Pourtant, Parker et Stone ont réussi l’impossible : relancer leur programme dans un paysage surchargé, où les séries d’animation n’ont jamais été aussi bonnes (on citera deux petites nouvelles, Rick & Morty et BoJack Horseman, grandioses). Cyniquement, on pourrait affirmer que les créateurs ont réussi leur coup en capitalisant sur leurs deux atouts : la critique de l’actualité, et Randy.
Quand Randy éclipse Cartman
Randy est le père de Stanley, le plus « normal » des quatre enfants. Mais Randy est surtout le personnage le plus drôle de la série. Doucement mais sûrement, ce quadra dépressif, aussi idiot qu’assuré, a remplacé Eric Cartman dans le coeur des fans, qui l’ont érigé en véritable héros du programme. La saison 18 évolue autour de lui, revenant régulièrement à l’une des meilleures idées des scénaristes : affirmer que la chanteuse Lorde n’est pas celle que l’on pense. Elle est en fait Randy, déguisé en femme, qui enregistre ses chansons dans ses toilettes, puis les diffuse à grand renfort d’auto-tune.

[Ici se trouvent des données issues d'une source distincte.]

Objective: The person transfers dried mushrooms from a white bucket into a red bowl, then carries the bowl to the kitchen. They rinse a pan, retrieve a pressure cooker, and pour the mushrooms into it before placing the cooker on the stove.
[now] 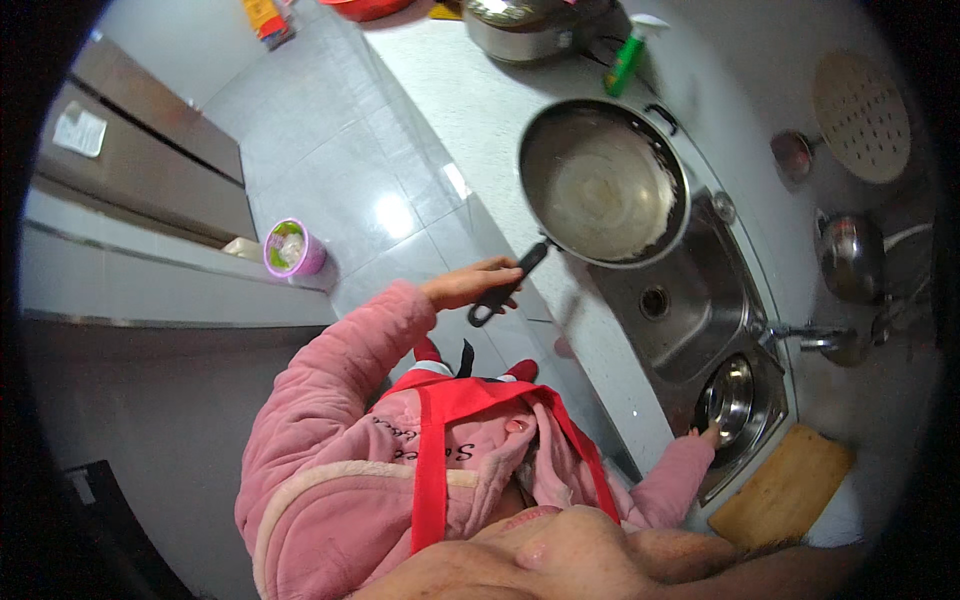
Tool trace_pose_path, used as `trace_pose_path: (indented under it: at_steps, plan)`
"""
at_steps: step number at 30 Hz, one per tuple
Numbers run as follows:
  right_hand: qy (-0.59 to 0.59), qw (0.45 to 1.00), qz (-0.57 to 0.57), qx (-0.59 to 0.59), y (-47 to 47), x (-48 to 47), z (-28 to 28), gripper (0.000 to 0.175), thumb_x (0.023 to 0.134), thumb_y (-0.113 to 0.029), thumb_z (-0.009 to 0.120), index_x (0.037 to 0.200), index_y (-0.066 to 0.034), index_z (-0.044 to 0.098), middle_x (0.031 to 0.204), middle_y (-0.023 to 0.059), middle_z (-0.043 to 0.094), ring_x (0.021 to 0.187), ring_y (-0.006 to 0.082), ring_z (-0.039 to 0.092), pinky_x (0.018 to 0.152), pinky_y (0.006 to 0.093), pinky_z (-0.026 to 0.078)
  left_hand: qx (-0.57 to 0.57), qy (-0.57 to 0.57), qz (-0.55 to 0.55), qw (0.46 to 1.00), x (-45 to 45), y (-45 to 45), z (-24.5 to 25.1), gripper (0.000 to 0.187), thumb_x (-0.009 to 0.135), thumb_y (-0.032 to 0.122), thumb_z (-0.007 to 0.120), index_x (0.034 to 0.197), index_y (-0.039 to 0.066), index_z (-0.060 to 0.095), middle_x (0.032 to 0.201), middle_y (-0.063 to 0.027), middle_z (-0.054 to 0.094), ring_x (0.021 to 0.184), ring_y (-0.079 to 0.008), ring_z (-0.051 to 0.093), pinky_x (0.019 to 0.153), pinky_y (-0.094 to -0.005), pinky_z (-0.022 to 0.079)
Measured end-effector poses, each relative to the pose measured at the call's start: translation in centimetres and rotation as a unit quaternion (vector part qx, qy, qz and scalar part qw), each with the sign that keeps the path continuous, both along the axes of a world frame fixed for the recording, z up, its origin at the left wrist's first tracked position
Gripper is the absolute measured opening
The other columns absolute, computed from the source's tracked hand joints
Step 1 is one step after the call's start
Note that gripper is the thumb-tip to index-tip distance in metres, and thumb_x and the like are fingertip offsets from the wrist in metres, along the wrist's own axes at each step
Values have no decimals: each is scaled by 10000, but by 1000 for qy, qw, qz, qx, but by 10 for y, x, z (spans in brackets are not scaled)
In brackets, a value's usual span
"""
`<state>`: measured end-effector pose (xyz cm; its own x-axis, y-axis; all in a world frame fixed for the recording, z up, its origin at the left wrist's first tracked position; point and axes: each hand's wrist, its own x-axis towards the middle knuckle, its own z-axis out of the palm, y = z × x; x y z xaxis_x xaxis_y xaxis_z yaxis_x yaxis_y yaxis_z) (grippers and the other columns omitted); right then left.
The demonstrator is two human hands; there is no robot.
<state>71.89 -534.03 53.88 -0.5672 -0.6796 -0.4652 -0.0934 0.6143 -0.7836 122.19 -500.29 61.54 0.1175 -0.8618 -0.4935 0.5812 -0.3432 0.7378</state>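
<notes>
A wide dark-rimmed frying pan (604, 184) with a pale wet film inside lies over the counter and the upper end of the steel sink (675, 322). My left hand (480, 285) is around its black handle, fingertips showing past the far side. Whether the pan rests on the counter cannot be told. At the sink's lower end sits a shiny metal bowl (731, 397). My right hand (706, 433) has hold of its near rim; most of the fingers are hidden. The drain (655, 302) shows between pan and bowl.
A faucet (810, 334) reaches over the sink from the wall side. A wooden cutting board (784, 487) lies beyond the bowl. Up the counter (442, 90) stand a green spray bottle (626, 64) and a metal pot (514, 34). A pink bin (294, 249) stands on the floor.
</notes>
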Motion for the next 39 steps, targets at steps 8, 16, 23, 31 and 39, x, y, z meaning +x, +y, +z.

La blague peut paraître potache, mais elle s’inscrit dans une tradition d’humour absurde que South Park avait négligé ces dernières années.

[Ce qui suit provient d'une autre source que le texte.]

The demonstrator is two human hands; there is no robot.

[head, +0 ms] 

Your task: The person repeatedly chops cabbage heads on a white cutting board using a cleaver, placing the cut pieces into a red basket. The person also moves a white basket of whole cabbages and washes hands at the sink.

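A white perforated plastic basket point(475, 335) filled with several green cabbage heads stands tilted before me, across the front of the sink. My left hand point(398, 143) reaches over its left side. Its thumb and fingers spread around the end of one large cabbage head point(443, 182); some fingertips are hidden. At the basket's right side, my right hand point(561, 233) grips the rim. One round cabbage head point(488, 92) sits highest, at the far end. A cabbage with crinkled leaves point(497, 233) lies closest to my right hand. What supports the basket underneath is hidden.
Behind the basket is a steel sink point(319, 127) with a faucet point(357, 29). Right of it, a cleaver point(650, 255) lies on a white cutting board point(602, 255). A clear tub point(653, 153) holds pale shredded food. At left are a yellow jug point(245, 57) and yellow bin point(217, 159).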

https://www.youtube.com/watch?v=ZxOMKtAKrh4
Mieux, la série renoue avec les private jokes et n’hésite pas à faire référence à ses épisodes précédents (la fascination de Randy pour la « cock magic », savoureusement obscène). La tactique est payante : les téléspectateurs se sentent plus impliqués et guettent les répliques cultes à chaque épisode.
L’actualité est, quant à elle, passée au crible, avec l’agressivité que l’on connaît à la série. Les créateurs d’applications mobile comme Candy Crush ont pris un bon coup derrière la tête quand Parker et Stone ont décidé de s’attaquer au modèle « freemium » (saison 18, épisode 6) pour en dénoncer les travers (une appli de jeu que l’on présente comme gratuite mais qui pousse à l’achat de ‘bonus’ payants pour avancer dans le jeu et nourrit le sentiment d’addiction).
Pilier de la chaîne câblée Comedy Central depuis 1997, South Park a été renouvelée en 2011 pour cinq années supplémentaires. Bonne nouvelle pour les fans de Lorde.